*What this task involves*: Reproduce the listing below from the line with "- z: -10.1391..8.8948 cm" to the line with "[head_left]", both lines included, character for character, minus any pictures.

*Supplied records*:
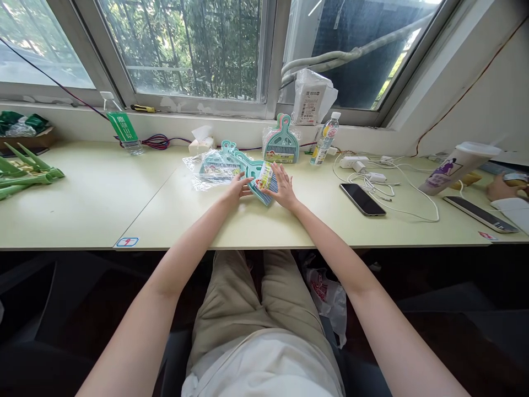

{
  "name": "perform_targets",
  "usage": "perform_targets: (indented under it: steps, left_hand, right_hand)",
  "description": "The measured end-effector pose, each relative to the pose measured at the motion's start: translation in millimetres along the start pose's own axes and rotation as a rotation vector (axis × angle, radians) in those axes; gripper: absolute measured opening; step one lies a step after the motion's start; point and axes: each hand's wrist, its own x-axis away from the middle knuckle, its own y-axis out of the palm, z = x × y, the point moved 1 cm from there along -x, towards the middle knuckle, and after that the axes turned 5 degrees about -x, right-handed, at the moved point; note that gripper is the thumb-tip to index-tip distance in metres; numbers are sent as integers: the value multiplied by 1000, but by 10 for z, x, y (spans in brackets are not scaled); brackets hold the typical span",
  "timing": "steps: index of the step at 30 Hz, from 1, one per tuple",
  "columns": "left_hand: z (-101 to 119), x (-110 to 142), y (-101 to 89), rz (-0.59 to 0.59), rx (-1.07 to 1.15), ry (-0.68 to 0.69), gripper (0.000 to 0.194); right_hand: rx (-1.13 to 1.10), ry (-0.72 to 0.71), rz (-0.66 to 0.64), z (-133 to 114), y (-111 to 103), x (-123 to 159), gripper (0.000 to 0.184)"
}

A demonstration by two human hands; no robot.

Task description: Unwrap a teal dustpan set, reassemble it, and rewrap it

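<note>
Bright daylight from the windows (182, 49) lights the desk (103, 204) evenly; wide-angle view bends the edges

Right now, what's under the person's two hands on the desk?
A teal mini broom-and-dustpan set lies flat under the left hand and right hand. Its colourful label shows between them. The parts beneath the palms are covered.

head cam: worn by seated person | faces forward-down at pale green desk (103, 204) | window behind | nearness: roughly arm's reach
</note>
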Motion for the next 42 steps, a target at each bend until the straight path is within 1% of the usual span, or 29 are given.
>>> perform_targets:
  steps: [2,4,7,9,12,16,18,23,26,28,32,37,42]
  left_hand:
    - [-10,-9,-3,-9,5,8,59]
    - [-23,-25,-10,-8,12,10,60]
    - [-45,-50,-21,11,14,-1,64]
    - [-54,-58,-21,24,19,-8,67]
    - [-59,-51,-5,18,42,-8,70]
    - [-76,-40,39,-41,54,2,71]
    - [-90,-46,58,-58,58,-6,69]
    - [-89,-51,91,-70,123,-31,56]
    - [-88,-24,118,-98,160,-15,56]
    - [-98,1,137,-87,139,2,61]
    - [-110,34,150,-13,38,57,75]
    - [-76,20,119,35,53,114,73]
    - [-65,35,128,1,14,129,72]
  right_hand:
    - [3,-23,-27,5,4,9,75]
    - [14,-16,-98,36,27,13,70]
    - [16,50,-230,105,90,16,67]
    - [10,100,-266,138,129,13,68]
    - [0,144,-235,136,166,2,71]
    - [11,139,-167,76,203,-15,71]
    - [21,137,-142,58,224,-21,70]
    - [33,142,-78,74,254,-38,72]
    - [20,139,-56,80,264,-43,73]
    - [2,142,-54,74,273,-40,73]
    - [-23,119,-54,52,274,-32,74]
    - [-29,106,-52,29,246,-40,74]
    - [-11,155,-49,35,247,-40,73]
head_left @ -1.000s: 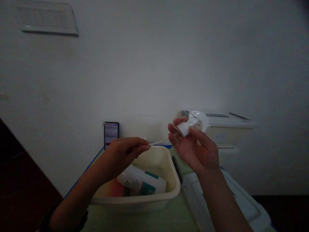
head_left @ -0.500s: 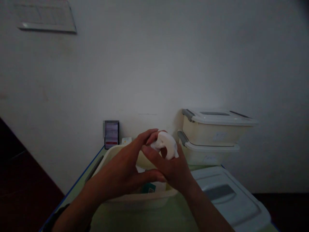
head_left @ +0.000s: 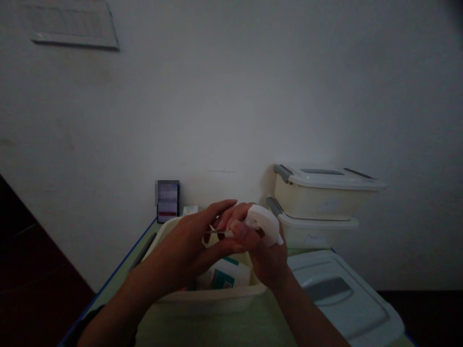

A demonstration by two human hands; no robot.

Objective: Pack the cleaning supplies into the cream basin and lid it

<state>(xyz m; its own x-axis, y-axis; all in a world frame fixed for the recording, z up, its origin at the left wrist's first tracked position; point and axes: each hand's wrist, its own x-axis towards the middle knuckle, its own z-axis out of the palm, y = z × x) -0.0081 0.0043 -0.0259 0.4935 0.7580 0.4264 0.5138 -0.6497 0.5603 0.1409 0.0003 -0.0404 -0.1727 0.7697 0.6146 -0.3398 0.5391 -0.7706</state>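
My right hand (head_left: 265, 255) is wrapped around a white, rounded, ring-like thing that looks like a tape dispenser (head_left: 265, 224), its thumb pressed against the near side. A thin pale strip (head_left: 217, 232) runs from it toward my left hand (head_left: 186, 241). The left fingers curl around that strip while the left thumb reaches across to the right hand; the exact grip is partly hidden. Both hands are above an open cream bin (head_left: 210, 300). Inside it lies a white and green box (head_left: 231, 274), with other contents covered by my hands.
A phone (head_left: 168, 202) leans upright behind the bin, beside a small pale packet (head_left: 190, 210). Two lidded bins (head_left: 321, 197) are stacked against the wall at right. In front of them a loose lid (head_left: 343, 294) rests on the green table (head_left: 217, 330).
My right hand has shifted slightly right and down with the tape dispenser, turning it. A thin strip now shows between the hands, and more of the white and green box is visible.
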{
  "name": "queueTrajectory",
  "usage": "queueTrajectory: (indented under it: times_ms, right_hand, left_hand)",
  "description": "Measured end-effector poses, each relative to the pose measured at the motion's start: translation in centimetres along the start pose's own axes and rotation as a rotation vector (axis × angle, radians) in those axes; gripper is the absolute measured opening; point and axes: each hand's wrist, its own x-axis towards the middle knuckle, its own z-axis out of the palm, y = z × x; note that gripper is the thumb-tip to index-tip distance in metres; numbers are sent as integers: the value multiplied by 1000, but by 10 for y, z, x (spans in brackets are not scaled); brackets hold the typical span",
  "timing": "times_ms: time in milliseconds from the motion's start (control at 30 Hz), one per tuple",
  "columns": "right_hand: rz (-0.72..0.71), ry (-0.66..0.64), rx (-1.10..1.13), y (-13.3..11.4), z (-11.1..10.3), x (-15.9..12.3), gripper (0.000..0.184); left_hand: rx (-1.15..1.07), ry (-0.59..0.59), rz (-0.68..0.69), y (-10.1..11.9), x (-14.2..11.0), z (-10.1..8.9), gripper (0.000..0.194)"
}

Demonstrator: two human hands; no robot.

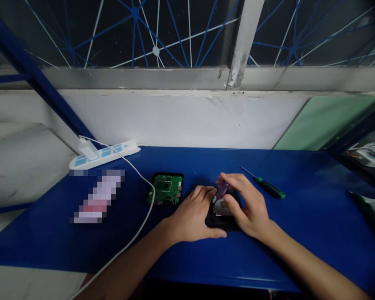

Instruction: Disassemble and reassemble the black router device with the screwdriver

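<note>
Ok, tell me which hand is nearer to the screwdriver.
Right. The right hand is over the black case, just left of the screwdriver; the left hand is farther off, at the case's left side.

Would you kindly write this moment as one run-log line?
left hand: against black case | right hand: holding purple item over case | green circuit board: left of hands | screwdriver: on blue table
</note>
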Motion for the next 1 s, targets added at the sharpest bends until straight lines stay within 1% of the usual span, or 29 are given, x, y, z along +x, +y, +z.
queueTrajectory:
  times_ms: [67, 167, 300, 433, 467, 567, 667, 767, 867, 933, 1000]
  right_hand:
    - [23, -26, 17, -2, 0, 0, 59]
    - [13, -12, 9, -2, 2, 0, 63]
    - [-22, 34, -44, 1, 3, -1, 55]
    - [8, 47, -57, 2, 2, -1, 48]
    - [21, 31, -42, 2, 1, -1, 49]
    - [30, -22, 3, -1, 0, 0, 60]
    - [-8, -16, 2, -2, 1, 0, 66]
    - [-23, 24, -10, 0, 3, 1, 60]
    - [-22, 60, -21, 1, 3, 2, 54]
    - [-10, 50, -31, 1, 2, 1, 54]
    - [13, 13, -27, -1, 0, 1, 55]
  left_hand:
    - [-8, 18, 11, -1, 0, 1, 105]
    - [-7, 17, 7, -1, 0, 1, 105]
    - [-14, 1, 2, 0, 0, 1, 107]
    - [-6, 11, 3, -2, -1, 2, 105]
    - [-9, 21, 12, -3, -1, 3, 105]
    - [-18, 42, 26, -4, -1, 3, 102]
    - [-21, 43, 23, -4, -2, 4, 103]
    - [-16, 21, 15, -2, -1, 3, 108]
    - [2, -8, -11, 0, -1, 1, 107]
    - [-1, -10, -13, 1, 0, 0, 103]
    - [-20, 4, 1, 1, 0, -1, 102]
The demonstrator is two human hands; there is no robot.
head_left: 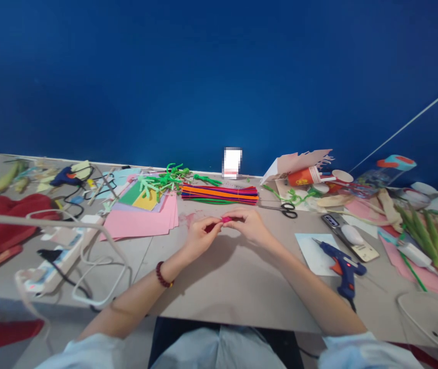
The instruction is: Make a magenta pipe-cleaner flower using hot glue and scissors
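The left hand (199,238) and right hand (251,228) both pinch a small magenta fuzzy piece (226,220) between their fingers, just above the grey counter (219,292). Beyond them lies a bundle of multicoloured fuzzy stems (221,195), with black-handled scissors (288,209) beside it. A dark blue glue gun (343,266) lies partly on a pale blue sheet (311,259). The yellow marking on the red-orange paper cup (303,177) is too small to read.

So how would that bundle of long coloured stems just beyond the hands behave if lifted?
The bundle lies straight, so it's probably fairly stiff. Thin stems suggest it's light. The green stems bow out at its near edge and might slip loose.
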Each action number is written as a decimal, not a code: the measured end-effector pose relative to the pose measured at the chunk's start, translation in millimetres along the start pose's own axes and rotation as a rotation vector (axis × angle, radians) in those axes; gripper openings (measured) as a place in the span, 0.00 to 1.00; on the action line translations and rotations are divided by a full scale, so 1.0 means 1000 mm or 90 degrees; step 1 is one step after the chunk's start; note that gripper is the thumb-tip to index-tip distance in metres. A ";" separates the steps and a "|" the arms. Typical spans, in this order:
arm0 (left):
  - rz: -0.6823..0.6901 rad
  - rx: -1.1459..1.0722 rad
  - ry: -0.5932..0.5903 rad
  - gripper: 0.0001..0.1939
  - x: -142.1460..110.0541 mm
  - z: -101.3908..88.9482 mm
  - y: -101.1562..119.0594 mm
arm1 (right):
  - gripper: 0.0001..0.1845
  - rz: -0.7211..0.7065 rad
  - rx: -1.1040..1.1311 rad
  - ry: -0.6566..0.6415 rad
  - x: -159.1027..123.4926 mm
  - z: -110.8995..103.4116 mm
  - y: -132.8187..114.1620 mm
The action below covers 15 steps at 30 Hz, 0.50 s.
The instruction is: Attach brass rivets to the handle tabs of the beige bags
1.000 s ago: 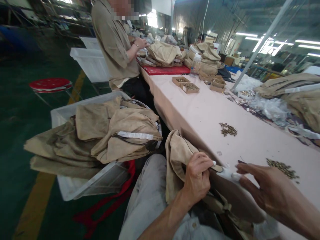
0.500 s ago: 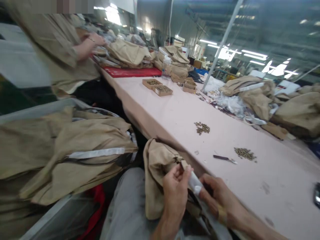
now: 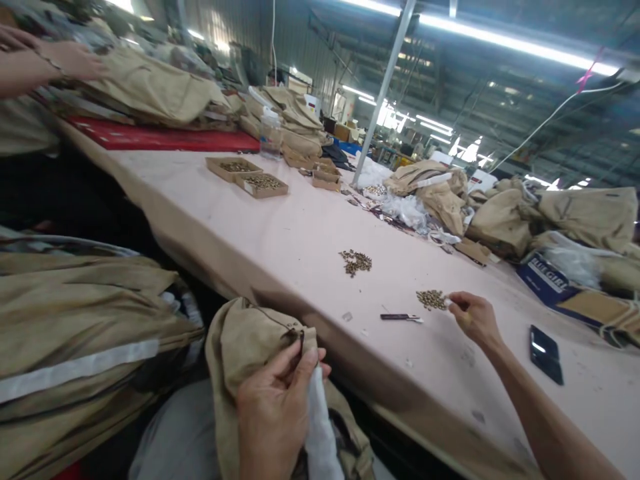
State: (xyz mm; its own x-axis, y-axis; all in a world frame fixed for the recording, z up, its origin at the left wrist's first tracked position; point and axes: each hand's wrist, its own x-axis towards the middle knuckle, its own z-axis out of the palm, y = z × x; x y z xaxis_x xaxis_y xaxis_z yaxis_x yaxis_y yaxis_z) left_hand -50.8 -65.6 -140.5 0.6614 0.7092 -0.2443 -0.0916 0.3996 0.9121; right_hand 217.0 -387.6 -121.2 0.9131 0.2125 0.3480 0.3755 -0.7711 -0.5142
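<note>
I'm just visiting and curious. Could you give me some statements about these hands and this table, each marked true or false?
1. The left hand grips tan cloth. True.
2. The right hand is holding the phone. False: its fingertips are at the edge of a pile of small metal pieces, and the phone lies on the table.
3. Two open cardboard boxes sit side by side. True.
4. The clear bottle lies on its side. False: it stands upright.
</note>
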 end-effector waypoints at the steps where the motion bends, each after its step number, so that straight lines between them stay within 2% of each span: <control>1: -0.032 -0.020 -0.012 0.25 0.001 0.000 -0.005 | 0.18 0.013 -0.022 0.005 0.005 -0.002 0.016; 4: -0.068 -0.065 -0.060 0.28 0.003 -0.001 -0.020 | 0.18 0.033 -0.062 -0.019 0.009 0.000 0.051; 7: -0.084 -0.099 -0.082 0.28 0.002 -0.002 -0.025 | 0.18 0.053 -0.086 -0.045 0.009 0.007 0.069; 11: -0.136 -0.164 -0.052 0.27 -0.002 -0.001 -0.022 | 0.20 0.085 -0.095 -0.063 0.012 0.006 0.085; 15: -0.164 -0.196 0.000 0.29 -0.005 0.003 -0.022 | 0.22 0.112 -0.091 -0.029 0.014 -0.003 0.100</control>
State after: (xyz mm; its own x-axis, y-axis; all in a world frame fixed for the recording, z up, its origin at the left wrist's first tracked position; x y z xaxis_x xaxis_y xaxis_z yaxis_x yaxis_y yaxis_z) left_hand -50.1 -79.9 -158.0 0.6919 0.5632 -0.4517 -0.1417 0.7195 0.6799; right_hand 267.1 -463.3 -165.7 0.9698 0.0923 0.2255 0.1870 -0.8754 -0.4458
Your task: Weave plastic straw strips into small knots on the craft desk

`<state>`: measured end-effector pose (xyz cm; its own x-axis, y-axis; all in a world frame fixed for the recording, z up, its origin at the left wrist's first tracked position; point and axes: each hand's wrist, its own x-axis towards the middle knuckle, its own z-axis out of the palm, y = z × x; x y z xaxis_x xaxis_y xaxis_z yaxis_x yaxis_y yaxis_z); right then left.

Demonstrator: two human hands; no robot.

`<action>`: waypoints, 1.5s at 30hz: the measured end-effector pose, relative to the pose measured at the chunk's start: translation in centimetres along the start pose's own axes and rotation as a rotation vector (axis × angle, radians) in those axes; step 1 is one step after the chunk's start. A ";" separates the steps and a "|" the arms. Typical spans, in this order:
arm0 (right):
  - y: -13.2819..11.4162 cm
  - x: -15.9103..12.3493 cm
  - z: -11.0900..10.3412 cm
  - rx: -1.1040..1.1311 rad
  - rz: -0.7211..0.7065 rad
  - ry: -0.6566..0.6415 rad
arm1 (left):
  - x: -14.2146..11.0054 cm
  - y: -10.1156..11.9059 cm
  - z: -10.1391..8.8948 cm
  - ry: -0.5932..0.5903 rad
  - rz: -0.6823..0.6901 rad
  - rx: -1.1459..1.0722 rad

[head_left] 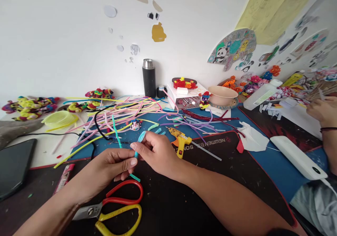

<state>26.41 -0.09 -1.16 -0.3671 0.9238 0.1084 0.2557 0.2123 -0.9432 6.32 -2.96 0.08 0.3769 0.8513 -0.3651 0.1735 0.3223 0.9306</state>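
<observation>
Pinched between the fingertips of both hands is a short light-blue pipe cleaner piece point(141, 136), its fuzzy upper end standing above my right thumb. My right hand point(160, 153) is closed on its upper part. Lower down, my left hand point(116, 164) grips it between thumb and fingers. A longer teal pipe cleaner point(116, 130) runs behind my left hand, and a teal end shows below the fingers; whether the hand holds it too I cannot tell. Scissors point(122, 197) with one red and one yellow handle lie just under my hands, partly covered by my left forearm.
A yellow hot glue gun point(181, 141) lies right of my hands. Behind spreads a pile of pink, yellow and purple pipe cleaners point(126, 111). A black flask point(149, 78) stands by the wall. A tablet point(15, 165) lies left; another person's hand point(323, 113) is at right.
</observation>
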 end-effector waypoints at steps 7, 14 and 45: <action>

*Reply*:
  - z: -10.1391..8.8948 cm
  - ry: -0.5932..0.5903 rad
  - rz: -0.6823..0.6901 rad
  - rx: -1.1459..1.0722 rad

[head_left] 

Work on this exercise has been completed.